• **Goal of the exercise**:
Your task is to copy the stretch of lines in the records below that begins with the line containing "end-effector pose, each" and ends with the line containing "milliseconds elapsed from", exactly as written, with nothing added.

• **Exercise input**:
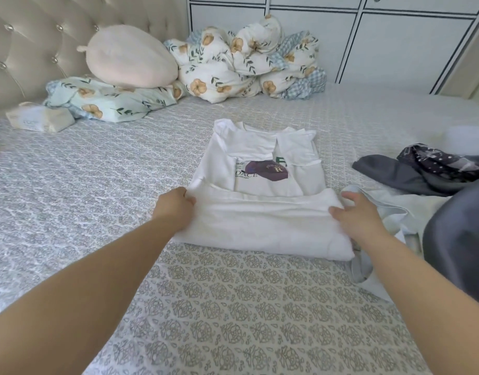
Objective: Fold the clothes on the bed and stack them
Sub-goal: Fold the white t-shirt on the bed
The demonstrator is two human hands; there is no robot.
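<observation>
White T-shirt (260,212) mid-bed (70,185), sleeves tucked in, hem doubled up over the print. Our left hand (176,208) pinches the fold's left edge; our right hand (357,216) lies spread on its right edge. Grey clothes (406,174) crumpled just right; floral duvet (246,63) heaped behind.

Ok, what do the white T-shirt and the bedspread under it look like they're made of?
White T-shirt: soft matte knit, probably cotton; it folds limply and carries a flat printed graphic. Bedspread: quilted woven fabric, slightly sheeny, with a raised stitched floral pattern; fibre unclear.
</observation>
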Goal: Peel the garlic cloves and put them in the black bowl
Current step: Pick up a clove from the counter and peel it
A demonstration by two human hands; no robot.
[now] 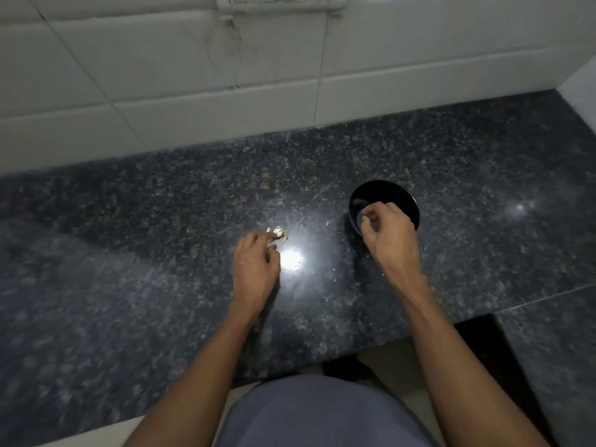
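Note:
A small heap of pale garlic cloves and skins lies on the dark granite counter. My left hand reaches to this heap with its fingertips curled at the near edge; whether it pinches a piece I cannot tell. To the right stands the black bowl. My right hand hovers over the bowl's near rim, fingers curled inward. Anything between those fingers is hidden, and the bowl's inside is partly covered by the hand.
A white tiled wall rises behind the counter. Tiny skin flakes are scattered between the heap and the bowl. A bright light reflection sits near my left hand. The counter's front edge runs close to my body.

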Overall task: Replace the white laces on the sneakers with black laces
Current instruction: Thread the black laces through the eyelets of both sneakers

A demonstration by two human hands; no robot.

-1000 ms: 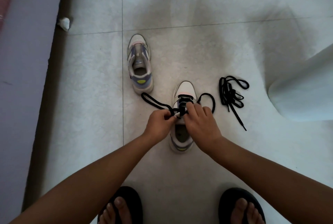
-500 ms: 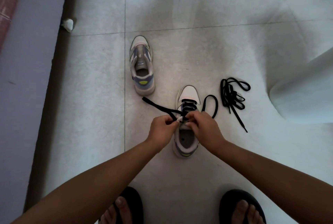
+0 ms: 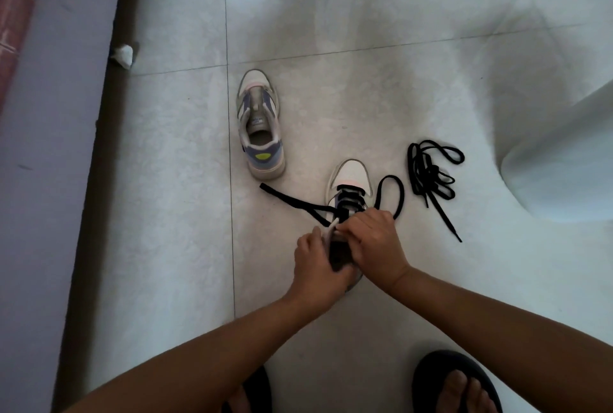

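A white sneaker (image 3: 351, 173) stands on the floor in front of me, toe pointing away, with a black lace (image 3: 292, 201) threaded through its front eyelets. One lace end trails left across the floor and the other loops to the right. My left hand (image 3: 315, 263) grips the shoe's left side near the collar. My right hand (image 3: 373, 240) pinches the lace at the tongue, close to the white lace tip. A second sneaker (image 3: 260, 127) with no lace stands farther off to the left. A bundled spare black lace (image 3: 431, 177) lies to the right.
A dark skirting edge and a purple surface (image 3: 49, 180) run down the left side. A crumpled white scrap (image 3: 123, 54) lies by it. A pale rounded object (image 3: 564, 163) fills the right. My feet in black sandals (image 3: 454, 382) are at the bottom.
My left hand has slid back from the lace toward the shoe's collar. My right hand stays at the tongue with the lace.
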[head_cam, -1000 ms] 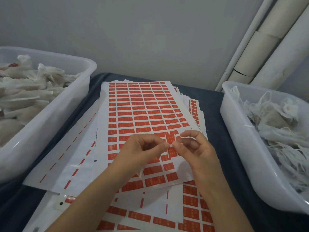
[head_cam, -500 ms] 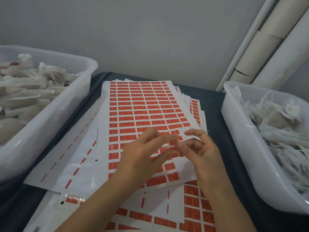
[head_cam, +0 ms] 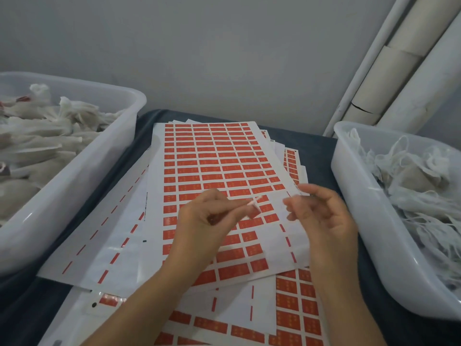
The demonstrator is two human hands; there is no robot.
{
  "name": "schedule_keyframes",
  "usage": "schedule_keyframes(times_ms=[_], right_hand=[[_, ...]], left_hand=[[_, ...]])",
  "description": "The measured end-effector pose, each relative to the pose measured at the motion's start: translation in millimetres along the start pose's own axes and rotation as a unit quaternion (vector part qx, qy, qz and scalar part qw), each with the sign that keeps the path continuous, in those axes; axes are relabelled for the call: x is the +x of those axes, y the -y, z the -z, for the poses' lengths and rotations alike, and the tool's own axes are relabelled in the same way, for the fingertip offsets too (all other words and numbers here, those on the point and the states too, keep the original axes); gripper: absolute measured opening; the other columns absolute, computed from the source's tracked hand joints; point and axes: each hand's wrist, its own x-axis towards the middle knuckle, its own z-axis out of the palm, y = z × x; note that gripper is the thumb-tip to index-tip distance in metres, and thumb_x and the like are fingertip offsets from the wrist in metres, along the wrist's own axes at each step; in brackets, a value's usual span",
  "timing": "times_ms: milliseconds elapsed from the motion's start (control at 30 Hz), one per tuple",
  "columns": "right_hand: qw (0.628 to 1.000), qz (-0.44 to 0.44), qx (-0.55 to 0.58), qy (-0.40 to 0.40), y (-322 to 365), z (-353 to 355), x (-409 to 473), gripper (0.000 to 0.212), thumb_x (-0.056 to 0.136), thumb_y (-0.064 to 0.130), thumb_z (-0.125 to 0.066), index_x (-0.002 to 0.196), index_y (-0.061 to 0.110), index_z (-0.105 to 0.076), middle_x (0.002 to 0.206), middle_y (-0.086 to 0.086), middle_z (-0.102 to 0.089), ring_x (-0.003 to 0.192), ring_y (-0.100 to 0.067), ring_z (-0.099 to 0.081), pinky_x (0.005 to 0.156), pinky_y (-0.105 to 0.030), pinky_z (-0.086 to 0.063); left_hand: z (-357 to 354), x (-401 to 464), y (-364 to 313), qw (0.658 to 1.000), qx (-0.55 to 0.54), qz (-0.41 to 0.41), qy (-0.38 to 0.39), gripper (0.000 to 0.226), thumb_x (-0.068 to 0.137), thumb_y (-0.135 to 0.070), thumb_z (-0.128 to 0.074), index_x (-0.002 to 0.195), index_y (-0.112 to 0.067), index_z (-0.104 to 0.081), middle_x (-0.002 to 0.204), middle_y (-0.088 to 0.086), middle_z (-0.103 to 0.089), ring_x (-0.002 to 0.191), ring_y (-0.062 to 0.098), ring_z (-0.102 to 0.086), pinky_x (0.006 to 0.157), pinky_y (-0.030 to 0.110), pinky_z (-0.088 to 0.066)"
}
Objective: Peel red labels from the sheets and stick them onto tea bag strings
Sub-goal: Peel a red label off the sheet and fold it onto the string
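A sheet of red labels point(head_cam: 217, 158) lies on top of a stack of sheets in the middle of the table. My left hand point(head_cam: 212, 218) hovers over its lower part and pinches a small peeled label point(head_cam: 254, 204) at its fingertips. My right hand point(head_cam: 321, 216) is blurred, to the right of the label and apart from it, with loosely curled fingers that hold nothing. White tea bags with strings point(head_cam: 411, 186) fill the bin on the right.
A white plastic bin point(head_cam: 74, 196) on the left holds tea bags point(head_cam: 37, 146), some with red labels. The right bin point(head_cam: 361, 221) stands close to my right hand. Used backing sheets point(head_cam: 99, 233) stick out at the left. Pipes point(head_cam: 399, 71) run up the wall.
Both hands pinched together at the label a second ago. My right hand has since let go and moved right toward the right bin, while my left hand keeps the label.
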Motion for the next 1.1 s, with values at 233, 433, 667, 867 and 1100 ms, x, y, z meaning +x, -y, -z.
schedule_keyframes(times_ms=[233,433,667,867,1100], right_hand=[[0.991,-0.035,0.043,0.120,1.1,-25.8,-15.4,0.029,0.058,0.043,-0.062,0.083,0.029,-0.060,0.079,0.037,-0.064,0.082,0.015,-0.061,0.060,0.003,-0.041],[0.990,-0.041,0.092,0.102,-3.2,-24.0,-14.7,0.029,0.061,0.043,-0.063,0.085,0.026,-0.063,0.083,0.026,-0.069,0.083,0.000,-0.067,0.065,-0.005,-0.048],[0.988,-0.045,0.109,0.100,-4.4,-22.1,-15.7,0.021,0.065,0.039,-0.063,0.081,0.026,-0.066,0.082,0.019,-0.072,0.081,-0.006,-0.069,0.066,-0.008,-0.050],[0.987,-0.045,0.114,0.102,-5.3,-22.1,-14.2,0.023,0.063,0.041,-0.064,0.079,0.025,-0.067,0.082,0.016,-0.072,0.082,-0.009,-0.070,0.068,-0.011,-0.051],[0.984,-0.058,0.129,0.107,-4.9,-22.3,-13.6,0.023,0.063,0.040,-0.064,0.078,0.023,-0.067,0.084,0.013,-0.073,0.083,-0.012,-0.070,0.069,-0.013,-0.052]], left_hand=[[-2.0,-4.2,-6.5,0.952,-0.243,0.183,0.045,0.030,0.053,-0.045,-0.067,0.073,-0.025,-0.077,0.042,-0.004,-0.045,0.038,0.007,-0.032,0.038,0.013,-0.030],[-3.6,-4.7,-6.0,0.943,-0.266,0.190,0.054,0.029,0.053,-0.042,-0.067,0.072,-0.022,-0.077,0.042,-0.005,-0.044,0.038,0.006,-0.033,0.037,0.013,-0.030],[-3.8,-5.3,-6.3,0.942,-0.271,0.186,0.059,0.029,0.052,-0.043,-0.067,0.071,-0.022,-0.076,0.042,-0.005,-0.043,0.038,0.007,-0.033,0.038,0.014,-0.030],[-3.3,-5.7,-6.3,0.941,-0.276,0.183,0.067,0.028,0.054,-0.043,-0.067,0.072,-0.023,-0.076,0.041,-0.005,-0.042,0.038,0.006,-0.032,0.039,0.014,-0.030],[-3.0,-6.2,-6.7,0.941,-0.280,0.175,0.079,0.025,0.058,-0.042,-0.066,0.073,-0.025,-0.076,0.042,-0.005,-0.044,0.038,0.007,-0.032,0.038,0.014,-0.030]])
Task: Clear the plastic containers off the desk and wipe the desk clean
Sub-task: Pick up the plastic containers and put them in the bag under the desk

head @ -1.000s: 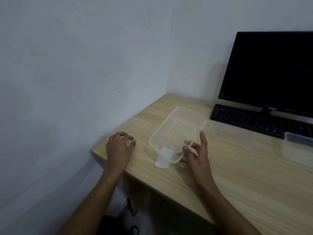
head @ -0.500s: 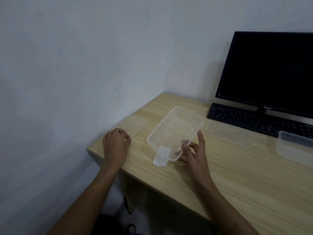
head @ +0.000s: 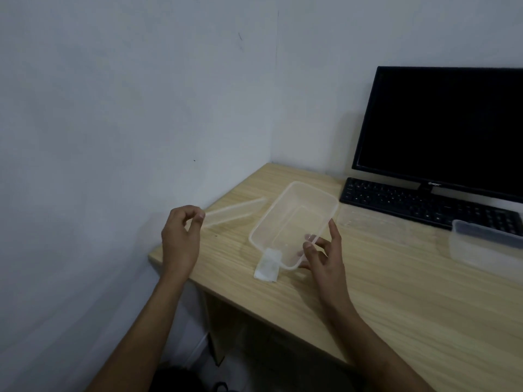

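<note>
Head view: at the far left, a clear lid is pinched at its near end by the thumb and fingers of the left hand, and it is tilted, with its long axis running from the hand up and to the right toward the wall corner. A white wipe is seen next on the tabletop, its far edge tucked under the near corner of an open clear container. The container's long axis is pointed away and to the right, toward the keyboard. Its near right corner is held by the curled fingers of the right hand, the forefinger being laid along the rim. A second clear lid is laid flat before the keyboard, below the monitor. Another container is set at the right edge.
</note>
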`<act>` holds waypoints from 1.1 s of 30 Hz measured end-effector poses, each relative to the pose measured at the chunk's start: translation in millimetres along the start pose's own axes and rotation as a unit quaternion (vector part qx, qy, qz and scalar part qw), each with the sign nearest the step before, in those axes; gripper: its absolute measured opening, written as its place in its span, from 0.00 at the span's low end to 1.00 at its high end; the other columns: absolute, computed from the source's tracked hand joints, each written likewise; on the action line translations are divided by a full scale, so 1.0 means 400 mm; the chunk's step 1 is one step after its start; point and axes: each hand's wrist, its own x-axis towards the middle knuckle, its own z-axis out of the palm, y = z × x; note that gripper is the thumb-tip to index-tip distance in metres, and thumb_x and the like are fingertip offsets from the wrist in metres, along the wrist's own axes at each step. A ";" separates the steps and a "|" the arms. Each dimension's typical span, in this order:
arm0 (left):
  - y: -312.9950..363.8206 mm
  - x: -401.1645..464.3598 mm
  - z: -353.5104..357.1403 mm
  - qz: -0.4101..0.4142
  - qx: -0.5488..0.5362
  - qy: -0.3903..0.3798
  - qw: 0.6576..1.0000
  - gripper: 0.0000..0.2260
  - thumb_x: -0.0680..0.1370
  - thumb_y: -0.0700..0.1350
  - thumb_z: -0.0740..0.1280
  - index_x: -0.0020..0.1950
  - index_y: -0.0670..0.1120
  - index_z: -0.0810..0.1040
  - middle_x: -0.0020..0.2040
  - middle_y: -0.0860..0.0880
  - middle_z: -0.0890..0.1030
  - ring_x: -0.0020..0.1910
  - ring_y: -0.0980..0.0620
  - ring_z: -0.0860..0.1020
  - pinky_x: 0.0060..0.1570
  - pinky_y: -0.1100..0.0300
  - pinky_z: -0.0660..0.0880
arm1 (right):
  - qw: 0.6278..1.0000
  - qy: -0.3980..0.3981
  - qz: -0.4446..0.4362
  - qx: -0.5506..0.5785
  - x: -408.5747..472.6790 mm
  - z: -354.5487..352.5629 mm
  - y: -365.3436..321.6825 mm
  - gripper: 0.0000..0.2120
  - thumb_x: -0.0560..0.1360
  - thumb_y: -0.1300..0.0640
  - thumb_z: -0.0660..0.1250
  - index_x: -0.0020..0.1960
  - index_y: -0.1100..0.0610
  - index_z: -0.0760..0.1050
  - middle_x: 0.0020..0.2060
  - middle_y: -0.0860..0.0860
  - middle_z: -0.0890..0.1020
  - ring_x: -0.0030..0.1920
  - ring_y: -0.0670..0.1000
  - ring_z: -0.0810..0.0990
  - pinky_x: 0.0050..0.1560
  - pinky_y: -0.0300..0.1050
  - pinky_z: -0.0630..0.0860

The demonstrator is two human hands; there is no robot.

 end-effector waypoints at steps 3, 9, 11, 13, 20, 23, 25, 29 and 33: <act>0.063 -0.011 -0.022 -0.045 -0.060 0.003 0.997 0.03 0.79 0.42 0.65 0.49 0.48 0.79 0.50 0.54 0.79 0.47 0.62 0.76 0.45 0.77 0.68 | 0.999 0.039 -0.003 0.000 0.001 -0.014 -0.008 0.32 0.77 0.51 0.64 0.76 0.42 0.52 0.61 0.49 0.76 0.52 0.49 0.81 0.49 0.53 0.82; 0.154 -0.027 -0.063 -0.144 -0.265 -0.030 0.953 0.04 0.79 0.43 0.66 0.50 0.46 0.80 0.49 0.51 0.82 0.53 0.55 0.80 0.58 0.60 0.74 | 0.998 0.057 0.014 0.005 -0.026 -0.073 -0.019 0.31 0.79 0.55 0.62 0.76 0.40 0.52 0.63 0.51 0.74 0.53 0.50 0.80 0.49 0.50 0.81; 0.183 -0.039 -0.066 -0.181 -0.345 -0.076 0.918 0.04 0.80 0.42 0.65 0.50 0.45 0.79 0.48 0.51 0.81 0.52 0.55 0.80 0.58 0.58 0.74 | 0.999 0.040 0.014 0.000 -0.040 -0.100 -0.029 0.31 0.79 0.56 0.63 0.74 0.38 0.52 0.63 0.50 0.74 0.53 0.50 0.80 0.48 0.48 0.81; 0.212 -0.059 -0.056 -0.212 -0.408 -0.117 0.880 0.03 0.79 0.41 0.65 0.48 0.45 0.78 0.45 0.53 0.82 0.51 0.55 0.80 0.57 0.57 0.74 | 1.000 0.020 0.014 0.008 -0.053 -0.124 -0.044 0.30 0.79 0.55 0.64 0.73 0.37 0.52 0.64 0.50 0.74 0.54 0.50 0.80 0.48 0.46 0.81; 0.275 -0.160 0.022 -0.340 -0.490 -0.215 0.773 0.04 0.78 0.43 0.65 0.45 0.47 0.78 0.43 0.53 0.83 0.46 0.55 0.82 0.47 0.56 0.78 | 0.994 -0.040 0.039 0.093 -0.118 -0.186 -0.084 0.34 0.75 0.48 0.68 0.76 0.38 0.54 0.65 0.47 0.74 0.57 0.52 0.80 0.55 0.51 0.79; 0.292 -0.213 0.060 -0.385 -0.480 -0.236 0.752 0.03 0.78 0.42 0.65 0.45 0.46 0.78 0.43 0.51 0.83 0.49 0.53 0.80 0.48 0.54 0.76 | 0.992 -0.027 0.036 0.120 -0.145 -0.217 -0.098 0.33 0.76 0.48 0.68 0.75 0.38 0.56 0.64 0.46 0.75 0.58 0.54 0.80 0.56 0.53 0.79; 0.304 -0.246 0.081 -0.404 -0.468 -0.238 0.749 0.04 0.79 0.42 0.64 0.45 0.46 0.78 0.43 0.51 0.82 0.49 0.53 0.80 0.48 0.54 0.75 | 0.991 -0.015 0.035 0.131 -0.156 -0.237 -0.107 0.32 0.76 0.49 0.67 0.75 0.39 0.57 0.64 0.46 0.75 0.58 0.54 0.80 0.57 0.54 0.78; 0.316 -0.291 0.112 -0.419 -0.451 -0.242 0.750 0.04 0.79 0.41 0.64 0.46 0.45 0.77 0.45 0.50 0.81 0.49 0.52 0.80 0.47 0.56 0.75 | 0.989 0.003 0.029 0.142 -0.166 -0.270 -0.117 0.32 0.76 0.51 0.66 0.75 0.40 0.57 0.64 0.45 0.76 0.59 0.53 0.80 0.54 0.51 0.79; 0.328 -0.325 0.127 -0.377 -0.425 -0.249 0.785 0.03 0.80 0.40 0.63 0.51 0.43 0.77 0.49 0.47 0.82 0.51 0.51 0.81 0.48 0.57 0.75 | 0.989 0.019 0.029 0.147 -0.172 -0.300 -0.124 0.32 0.75 0.50 0.66 0.75 0.40 0.58 0.64 0.45 0.77 0.59 0.51 0.80 0.56 0.53 0.78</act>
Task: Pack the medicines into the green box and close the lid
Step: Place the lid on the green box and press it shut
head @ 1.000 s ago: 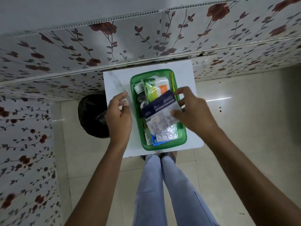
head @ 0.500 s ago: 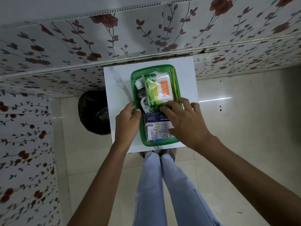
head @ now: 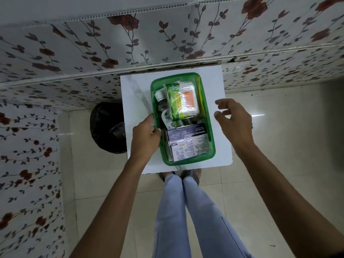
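Green box point(head: 212, 146) sits open on the white tabletop point(head: 214, 86), no lid on it. Near end: dark blue/white carton point(head: 188, 141) lying flat on top, "MEDICATED DRESSINGS" legible, rest of the print too small to read. Far end: clear pack of cotton swabs point(head: 188, 97) with an orange label, text not readable; just left of it a green pouch point(head: 174, 101), lettering too blurred to read. Left wall of the box: small bottle with a white cap point(head: 159, 94); below it a white sachet point(head: 168, 121) with a green logo, only partly visible. Left hand point(head: 147, 138) grips the left rim of the box, fingers curled over the edge beside the carton. Right hand point(head: 232, 118) is off the box, hovering over the tabletop at its right side, fingers loosely spread, holding nothing. Black bag point(head: 107, 127) on the floor left of the tabletop.
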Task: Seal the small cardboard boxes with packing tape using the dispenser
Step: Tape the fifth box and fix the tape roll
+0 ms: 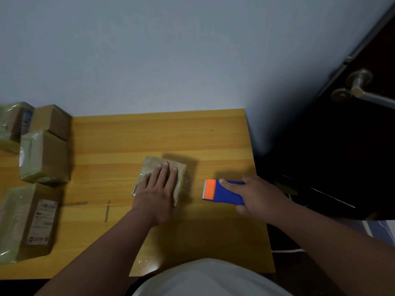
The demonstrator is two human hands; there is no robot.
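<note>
The left hand [157,192] lies flat, fingers straight and slightly spread, pressing down on a small cardboard box [181,170] wrapped in shiny tape in the middle of the wooden table [128,142]. Just right of that box, apart from it, the right hand [259,197] curls around a blue tape dispenser [224,194], thumb on top, its orange toothed end pointing toward the box. Well left of the pressing hand, four more taped boxes [44,159] sit grouped at the table's edge.
</note>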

• **Written reply**:
  "description": "The measured end-effector pose, each relative to the pose measured at the motion's start: translation in millimetres along the start pose's own axes and rotation as a unit quaternion (vector part qx, qy, qz and scalar part qw), each with the sign that keeps the path continuous, in those axes; axes are relabelled for the call: x is the +x of those axes, y the -y, z the -z, for the poses' lengths and rotations alike, and the tool's own axes are relabelled in the same way, for the fingertip offsets too (all other words and numbers here, those on the point and the states too, keep the original axes); gripper: absolute measured opening; the other columns absolute, computed from the source's tracked hand joints; point and axes: each hand's wrist, its own x-axis towards the middle knuckle, its own z-axis out of the palm, y = z × x; note that gripper is the thumb-tip to index-tip distance in metres, and thumb_x and the like are fingertip offsets from the wrist in metres, along the wrist's own axes at each step; in brackets, a value's usual span",
  "timing": "times_ms: milliseconds elapsed from the motion's start (control at 30 Hz), one per tuple",

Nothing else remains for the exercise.